眼见那人隐在斗篷里的手臂要抬起,听到其厌连声呼喊又缓缓落下。
“你想要什么?”
疯子再次对着自己笑,芫芜:“……”
“十二坊主。”其厌连忙接话,“芫芜……啊不,是好人姑娘还没想起来要什么奖赏,等她想起来我们再去找您讨要。”
“哦,原来是这样。”那疯子自言自语了一句,灰色的斗篷来回鼓动,看上去像是在身上翻找什么。
芫芜正欲问其厌怎么能尽快摆脱这个疯子,便觉一道风迎面而来。她伸手抓住飞向自己的东西,见是一块碎刃,断口处都被人打磨光滑了,不知是来自断刀还是断剑。

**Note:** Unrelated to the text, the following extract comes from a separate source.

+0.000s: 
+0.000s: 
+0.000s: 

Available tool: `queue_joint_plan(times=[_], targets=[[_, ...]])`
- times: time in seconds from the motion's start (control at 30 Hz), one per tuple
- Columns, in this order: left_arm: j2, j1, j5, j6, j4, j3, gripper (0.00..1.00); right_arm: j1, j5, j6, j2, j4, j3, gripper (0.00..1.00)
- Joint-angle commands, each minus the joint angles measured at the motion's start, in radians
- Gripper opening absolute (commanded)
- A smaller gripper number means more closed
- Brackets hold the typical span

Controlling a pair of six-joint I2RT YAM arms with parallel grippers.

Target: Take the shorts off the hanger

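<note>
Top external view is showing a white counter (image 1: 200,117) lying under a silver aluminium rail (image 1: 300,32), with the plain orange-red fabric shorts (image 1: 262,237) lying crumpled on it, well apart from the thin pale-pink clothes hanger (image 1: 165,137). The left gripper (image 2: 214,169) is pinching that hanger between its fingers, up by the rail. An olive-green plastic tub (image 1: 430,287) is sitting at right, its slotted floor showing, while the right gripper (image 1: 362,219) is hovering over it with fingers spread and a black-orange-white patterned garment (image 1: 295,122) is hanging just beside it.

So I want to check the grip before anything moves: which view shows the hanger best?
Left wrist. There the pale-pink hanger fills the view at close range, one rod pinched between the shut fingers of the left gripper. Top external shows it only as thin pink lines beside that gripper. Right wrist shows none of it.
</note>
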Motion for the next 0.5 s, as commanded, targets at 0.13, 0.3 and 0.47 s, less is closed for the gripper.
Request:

“今日出门急,身上没带什么东西。”疯子道:“找来找去只摸到了这块随身把玩的小玩意儿,便给你做信物吧。本坊主记性不好,你下回去找我要东西的时候记得戴上它,看见它本坊主就能想起你了。”
未等芫芜开口,灰色的身影已经消失不见。
随即便见其厌原本挺直的背瞬间塌耸下来,以手拍胸连呼好险。他转向芫芜和陵游,却先是重重地叹了一口气:“可算是把那位给送走了,看来今日的运气比昨日要好一些。”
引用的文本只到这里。